I LES PRESSIONS NATURELLES

Prédation

Les dugongs constituent des proies potentielles pour de nombreux prédateurs. En effet, certains individus ont été observés avec d’importantes cicatrices, probablement causées par des grands requins (Anderson, 1979).


Morsures de requins (photo: Queensland Parks & Wildlife Services)


Maladies et parasitisme

Les dugongs sont sujets à certaines maladies, infections ou parasites (Campbell & Ladds, 1981). Les maladies les plus courantes sont les maladies de peau, gastro-intestinales ou pancréatiques (Marsh, 1989). En 1996, les nécropsies effectuées dans le Queensland Parks and Wildlife Service indiquent que parmi les 80 animaux dont l’origine de la mort avait été déterminée, 30% avaient succombé à une maladie (Haines & Limpus, 2000).

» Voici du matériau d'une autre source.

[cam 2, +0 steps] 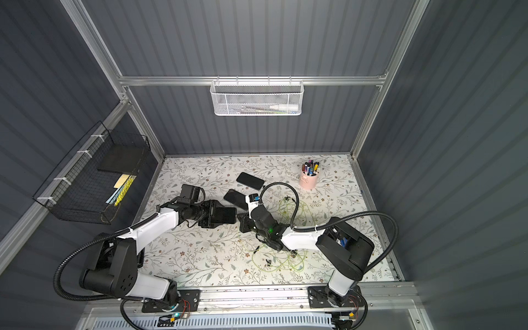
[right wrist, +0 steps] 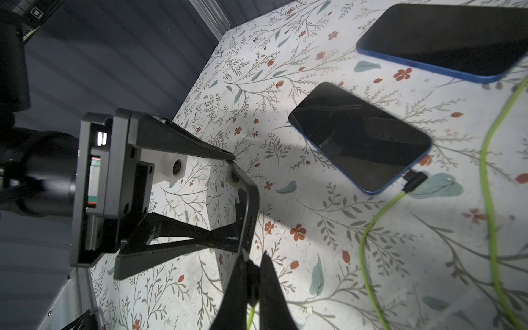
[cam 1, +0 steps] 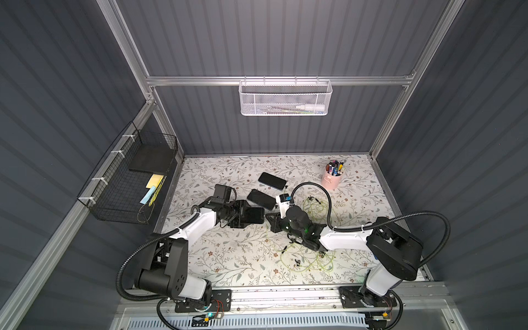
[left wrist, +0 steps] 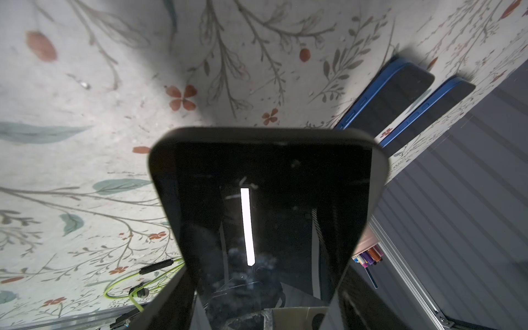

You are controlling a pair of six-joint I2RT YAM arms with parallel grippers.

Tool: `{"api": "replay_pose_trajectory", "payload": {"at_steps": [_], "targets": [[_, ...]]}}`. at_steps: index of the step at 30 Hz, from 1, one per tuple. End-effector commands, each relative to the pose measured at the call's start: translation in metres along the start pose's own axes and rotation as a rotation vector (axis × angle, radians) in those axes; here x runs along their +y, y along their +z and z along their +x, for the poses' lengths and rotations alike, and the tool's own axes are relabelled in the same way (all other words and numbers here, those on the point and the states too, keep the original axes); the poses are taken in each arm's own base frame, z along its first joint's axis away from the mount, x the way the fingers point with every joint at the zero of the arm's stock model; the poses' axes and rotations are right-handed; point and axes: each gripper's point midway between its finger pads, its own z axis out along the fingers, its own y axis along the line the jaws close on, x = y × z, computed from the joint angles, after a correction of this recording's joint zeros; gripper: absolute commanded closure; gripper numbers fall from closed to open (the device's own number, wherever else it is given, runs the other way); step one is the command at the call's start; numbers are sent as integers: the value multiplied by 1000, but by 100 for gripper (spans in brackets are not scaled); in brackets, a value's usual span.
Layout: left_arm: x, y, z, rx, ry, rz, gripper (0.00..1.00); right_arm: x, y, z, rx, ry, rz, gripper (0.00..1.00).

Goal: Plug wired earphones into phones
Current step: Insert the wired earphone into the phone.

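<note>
left claw (cam 1: 248,216) clamped across phone (left wrist: 265,200), right claw (right wrist: 254,264) pinched shut on earphone plug (right wrist: 252,281), plug just ahead of its tips, close to phone's port edge. I'd align axis first, then push straight, slow

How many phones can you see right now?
3. One phone is held in the left gripper over the mat; a second phone lies flat just beyond it, an earphone plug in its end; a third phone lies farther back, toward the pink pen cup. None looks hidden.
</note>
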Motion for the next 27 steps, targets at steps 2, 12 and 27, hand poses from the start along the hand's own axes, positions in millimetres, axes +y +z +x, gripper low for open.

Le parasitisme touche également un grand nombre d’individus. En 1999 par exemple, la nécropsie d’un dugong à Townsville révèle qu’il était porteur d’une bactérie septicémique, de parasites logés dans les poumons et identifiés comme des Cochleotrema indicum, de divers nématodes Paradujardina halicoris présents dans l’estomac et qu’il était infecté par une broncho-pneumonie.

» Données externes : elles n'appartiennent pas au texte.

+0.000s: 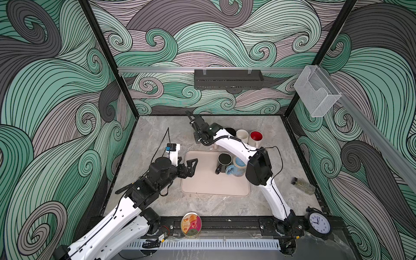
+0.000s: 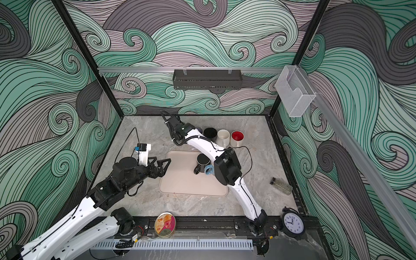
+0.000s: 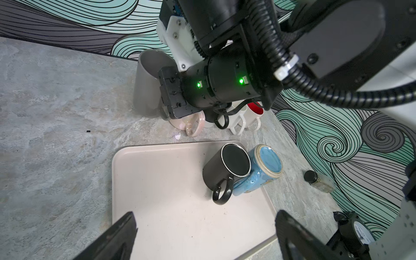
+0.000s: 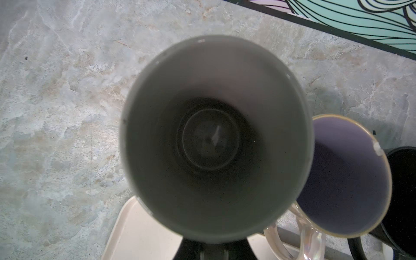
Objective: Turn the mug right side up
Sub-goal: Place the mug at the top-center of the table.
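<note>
the grey mug (image 3: 146, 85) sits mouth-up on the worktop (image 3: 56, 112) behind the tray (image 3: 168, 191), the right end effector (image 4: 212, 245) pinching it at the handle side, so only the release looks left; the left end effector (image 1: 193, 167) hangs spread at the tray's edge.

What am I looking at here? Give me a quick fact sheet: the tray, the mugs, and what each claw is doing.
Tray: beige, on the marble table
Black mug: on the tray, upside down
Blue mug: on the tray, upside down, against the black mug
Grey mug: upright, behind the tray
Right gripper: shut on the grey mug
Left gripper: open, empty, at the tray's left edge
Red-lined mug: upright, in the back row
</note>
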Tool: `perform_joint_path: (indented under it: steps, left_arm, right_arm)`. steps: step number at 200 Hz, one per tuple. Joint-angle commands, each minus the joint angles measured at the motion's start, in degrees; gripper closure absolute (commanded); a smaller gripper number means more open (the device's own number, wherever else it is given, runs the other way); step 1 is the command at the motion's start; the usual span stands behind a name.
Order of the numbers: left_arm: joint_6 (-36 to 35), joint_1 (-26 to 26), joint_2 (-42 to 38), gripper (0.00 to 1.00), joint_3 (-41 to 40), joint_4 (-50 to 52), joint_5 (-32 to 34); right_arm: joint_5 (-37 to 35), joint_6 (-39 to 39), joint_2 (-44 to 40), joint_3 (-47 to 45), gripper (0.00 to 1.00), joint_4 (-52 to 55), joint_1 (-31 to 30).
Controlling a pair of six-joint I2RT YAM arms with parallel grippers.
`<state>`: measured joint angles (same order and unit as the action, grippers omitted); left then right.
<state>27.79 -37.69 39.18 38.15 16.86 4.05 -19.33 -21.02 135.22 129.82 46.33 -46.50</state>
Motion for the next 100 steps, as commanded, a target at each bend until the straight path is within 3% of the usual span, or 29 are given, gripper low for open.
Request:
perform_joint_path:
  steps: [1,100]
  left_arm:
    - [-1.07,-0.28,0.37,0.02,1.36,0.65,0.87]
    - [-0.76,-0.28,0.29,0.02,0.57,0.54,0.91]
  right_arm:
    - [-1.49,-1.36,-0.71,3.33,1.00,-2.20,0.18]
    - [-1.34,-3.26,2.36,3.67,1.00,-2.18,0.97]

II LES PRESSIONS ANTHROPIQUES

Le dugong est une espèce vulnérable du fait de ses caractéristiques biologiques comme son faible taux de reproduction et parce que ses activités vitales se déroulent dans des zones côtières soumises aux activités anthropiques (Marsh et al., 2002). Les principales pressions qui pèsent sur ces animaux sont le trafic maritime, la chasse, le braconnage ou la dégradation voire la perte d’habitat (Marsh et al., 2002). Des études ont démontré que dans des conditions de vie optimales, c’est à dire avec une faible mortalité naturelle et aucune mortalité d’origine anthropique, une population de dugongs ne peut pas augmenter de plus de 5% par an (Marsh, 1995a et 1999 ; Kwan, 2002).